Yes, it's a sad fact that many kids out there have cancer. So just why, you may be wondering, am I so enamored with posting about Ashley and trying to help? It's simple...

Some of you may know this, some may not: I'm a two time cancer survivor. Basal cell carcinoma and prostate cancer. The basal cell was, at least to me, pretty much a non-issue. A few out patient surgeries and a few series of pills that made me want to puke. 60 days later I was cancer free.  A couple of years ago, I went to my doc for a check up and as I'm "comfortably in my 40s", he suggested a prostate exam. As my doc is a big fat man, I did NOT relish the thought of his sausage finger going into my nether regions...but I was glad to find out that the initial test would be a blood test.

My PSA (prostate specific antigen) levels were a LOT higher than they should've been. This meant....the finger. I dropped trou, heard the snap of the glove and WHOOSH!!!!! A truly uncomfortable feeling...let me tell ya. Then the bad news. A very definite mass. Hell of a way to start/end the day (I was working nights at the time and my appointment was at 8am). 

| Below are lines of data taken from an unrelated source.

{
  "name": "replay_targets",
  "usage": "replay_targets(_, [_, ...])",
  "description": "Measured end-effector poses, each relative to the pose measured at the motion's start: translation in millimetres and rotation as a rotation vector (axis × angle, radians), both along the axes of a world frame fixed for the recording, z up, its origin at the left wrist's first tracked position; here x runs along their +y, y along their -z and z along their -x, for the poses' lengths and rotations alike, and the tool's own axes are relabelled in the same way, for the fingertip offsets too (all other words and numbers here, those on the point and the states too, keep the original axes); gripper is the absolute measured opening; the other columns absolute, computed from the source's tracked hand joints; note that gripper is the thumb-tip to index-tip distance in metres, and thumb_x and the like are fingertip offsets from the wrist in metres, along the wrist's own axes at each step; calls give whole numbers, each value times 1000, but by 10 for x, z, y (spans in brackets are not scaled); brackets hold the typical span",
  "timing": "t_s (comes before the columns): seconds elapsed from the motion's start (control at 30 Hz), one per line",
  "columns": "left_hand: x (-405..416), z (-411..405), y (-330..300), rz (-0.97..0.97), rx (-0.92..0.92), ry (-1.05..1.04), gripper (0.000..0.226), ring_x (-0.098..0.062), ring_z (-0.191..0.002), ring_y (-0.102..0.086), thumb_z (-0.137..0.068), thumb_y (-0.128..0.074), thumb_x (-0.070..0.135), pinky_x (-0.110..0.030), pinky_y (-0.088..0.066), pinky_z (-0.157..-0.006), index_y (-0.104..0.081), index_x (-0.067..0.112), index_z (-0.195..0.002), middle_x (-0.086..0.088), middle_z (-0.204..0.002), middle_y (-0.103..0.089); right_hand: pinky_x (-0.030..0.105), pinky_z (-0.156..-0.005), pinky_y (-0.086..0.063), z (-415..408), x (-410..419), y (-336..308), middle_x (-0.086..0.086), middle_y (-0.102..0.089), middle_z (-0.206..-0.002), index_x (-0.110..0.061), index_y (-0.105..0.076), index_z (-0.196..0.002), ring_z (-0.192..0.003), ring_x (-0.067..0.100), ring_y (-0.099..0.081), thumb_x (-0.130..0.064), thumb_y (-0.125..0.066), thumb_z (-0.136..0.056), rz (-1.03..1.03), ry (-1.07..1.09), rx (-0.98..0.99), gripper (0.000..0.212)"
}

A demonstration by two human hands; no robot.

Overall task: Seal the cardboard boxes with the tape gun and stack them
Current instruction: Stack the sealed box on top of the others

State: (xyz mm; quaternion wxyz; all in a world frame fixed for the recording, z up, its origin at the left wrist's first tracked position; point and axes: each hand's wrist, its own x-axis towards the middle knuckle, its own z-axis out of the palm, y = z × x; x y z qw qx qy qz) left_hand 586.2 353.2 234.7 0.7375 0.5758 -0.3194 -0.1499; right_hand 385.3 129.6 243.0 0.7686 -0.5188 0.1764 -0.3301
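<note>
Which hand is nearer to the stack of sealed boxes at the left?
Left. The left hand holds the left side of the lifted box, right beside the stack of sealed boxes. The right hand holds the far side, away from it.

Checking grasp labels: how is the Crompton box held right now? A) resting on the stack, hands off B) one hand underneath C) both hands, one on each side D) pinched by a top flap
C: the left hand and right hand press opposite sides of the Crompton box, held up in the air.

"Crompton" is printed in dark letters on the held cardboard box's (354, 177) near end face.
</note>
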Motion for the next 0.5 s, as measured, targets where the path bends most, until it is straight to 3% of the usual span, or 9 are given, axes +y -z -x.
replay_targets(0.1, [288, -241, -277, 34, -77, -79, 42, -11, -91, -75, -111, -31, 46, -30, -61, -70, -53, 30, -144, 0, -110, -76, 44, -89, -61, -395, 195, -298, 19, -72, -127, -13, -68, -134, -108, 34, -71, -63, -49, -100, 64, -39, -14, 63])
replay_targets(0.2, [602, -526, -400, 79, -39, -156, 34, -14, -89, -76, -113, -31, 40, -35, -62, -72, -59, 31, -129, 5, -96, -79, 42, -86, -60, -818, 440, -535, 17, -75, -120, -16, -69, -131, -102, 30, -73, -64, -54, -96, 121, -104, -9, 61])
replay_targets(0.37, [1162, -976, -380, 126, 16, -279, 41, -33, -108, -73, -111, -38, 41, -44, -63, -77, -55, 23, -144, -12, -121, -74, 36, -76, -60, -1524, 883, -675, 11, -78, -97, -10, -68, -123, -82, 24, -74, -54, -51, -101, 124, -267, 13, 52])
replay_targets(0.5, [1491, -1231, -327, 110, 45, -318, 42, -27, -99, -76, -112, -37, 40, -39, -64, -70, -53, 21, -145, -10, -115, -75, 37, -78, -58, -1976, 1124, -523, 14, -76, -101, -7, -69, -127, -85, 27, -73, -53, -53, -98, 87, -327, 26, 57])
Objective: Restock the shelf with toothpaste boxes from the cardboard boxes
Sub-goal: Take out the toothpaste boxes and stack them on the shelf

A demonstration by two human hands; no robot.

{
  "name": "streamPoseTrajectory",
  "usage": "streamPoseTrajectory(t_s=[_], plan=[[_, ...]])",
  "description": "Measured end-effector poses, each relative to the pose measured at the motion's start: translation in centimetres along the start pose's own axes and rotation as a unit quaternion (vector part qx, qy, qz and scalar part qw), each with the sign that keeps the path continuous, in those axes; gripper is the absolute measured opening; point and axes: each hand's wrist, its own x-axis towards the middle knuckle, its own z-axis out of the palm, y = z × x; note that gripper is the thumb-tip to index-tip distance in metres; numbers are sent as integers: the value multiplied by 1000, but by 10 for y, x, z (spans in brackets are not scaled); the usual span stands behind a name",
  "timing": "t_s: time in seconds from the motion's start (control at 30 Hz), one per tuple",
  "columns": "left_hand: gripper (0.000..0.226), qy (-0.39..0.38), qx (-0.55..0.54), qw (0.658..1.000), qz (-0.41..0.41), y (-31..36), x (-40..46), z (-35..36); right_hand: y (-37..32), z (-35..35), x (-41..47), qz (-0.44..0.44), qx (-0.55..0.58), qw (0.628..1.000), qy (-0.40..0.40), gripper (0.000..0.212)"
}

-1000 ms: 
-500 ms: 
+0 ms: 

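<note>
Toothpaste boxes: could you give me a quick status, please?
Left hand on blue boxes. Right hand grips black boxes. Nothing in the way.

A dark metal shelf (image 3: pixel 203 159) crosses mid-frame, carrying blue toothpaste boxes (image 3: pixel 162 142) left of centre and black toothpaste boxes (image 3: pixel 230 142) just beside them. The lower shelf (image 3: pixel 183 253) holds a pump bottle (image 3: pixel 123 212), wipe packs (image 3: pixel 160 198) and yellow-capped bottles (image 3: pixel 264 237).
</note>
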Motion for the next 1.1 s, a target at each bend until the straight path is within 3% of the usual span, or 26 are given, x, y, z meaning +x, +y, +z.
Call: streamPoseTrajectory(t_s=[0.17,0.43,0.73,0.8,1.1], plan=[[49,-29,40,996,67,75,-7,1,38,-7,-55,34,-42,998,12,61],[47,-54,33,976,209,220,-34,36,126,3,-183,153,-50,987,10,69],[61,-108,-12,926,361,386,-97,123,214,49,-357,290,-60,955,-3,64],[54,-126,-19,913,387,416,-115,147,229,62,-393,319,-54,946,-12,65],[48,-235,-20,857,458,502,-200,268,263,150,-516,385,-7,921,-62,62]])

Of course, I had lots of questions. "What do we do now?" "Will I have to wear diapers?" "Can I still have sex?" "Is this going to kill me?" Luckily, the doc told me the standard procedure was what's called 'watchful waiting'. This meant lots of blood work and lots more 'finger in the nether regions'.

I went home and told my girlfriend, who was still in her 20s at the time. I told her that I would understand and respect her if she didn't want to be tied down to an older guy with cancer. This may be the one and only time she's ever become cross with me. She told me, in  no uncertain terms, that she wasn't going ANYWHERE...cancer or no cancer. (I'm the luckiest SOB on the planet!)

I never changed my diet or daily routine. I figured "I have it" and trying to change things now would be akin to guzzling ketchup AFTER eating the hamburger. Sure, I could...but why?

I named my tumor Bert. I figured that nothing named Bert could ever harm me. I was right. Within 6 months, Bert just flat out disappeared. My PSAs went back to normal and all has been well and good. A miracle, some would say. Just my usual goofy luck, I would say.

So yes...I'm a survivor. Survivors have a knack for recognizing each other. We've been there. We've gone through it. And we can recognize our own. I see this in Ashley. Something tells me...maybe it's God (I have faith...it's OK if you do or do not..but I DO!)...telling me that Ashley is meant to be a survivor.

I wish I could do so much more for her than I can. I've had others show me great acts of kindness on my behalf...so the very least I can do is do the same for Ashley.

So please bear with me when I ask you, my friends, for help. I'm not asking for your money. I know that most of you don't have it. But...right now, she could use your blood...IF you happen to be male and have A+ blood. If you do...or happen to know someone who does, and happen to be within reasonable distance of the Bay Area, allow me to ask you now: PLEASE DONATE!!!!!!!!! You can go to the SF Blood Bank or to Children's Hospital in Oakland and let them know the blood is for Ashley Bilbao. Such a small sacrifice on your part will do wonders for her! She has been fighting some nasty infections and the white blood cells from male A+ blood is helping her beat them! Her dad and uncle have been donating so much of it that they're both literally tapped out for now. The docs say they can't donate for a week. But Ashley still needs those white blood cells...so PLEASE! Help her out!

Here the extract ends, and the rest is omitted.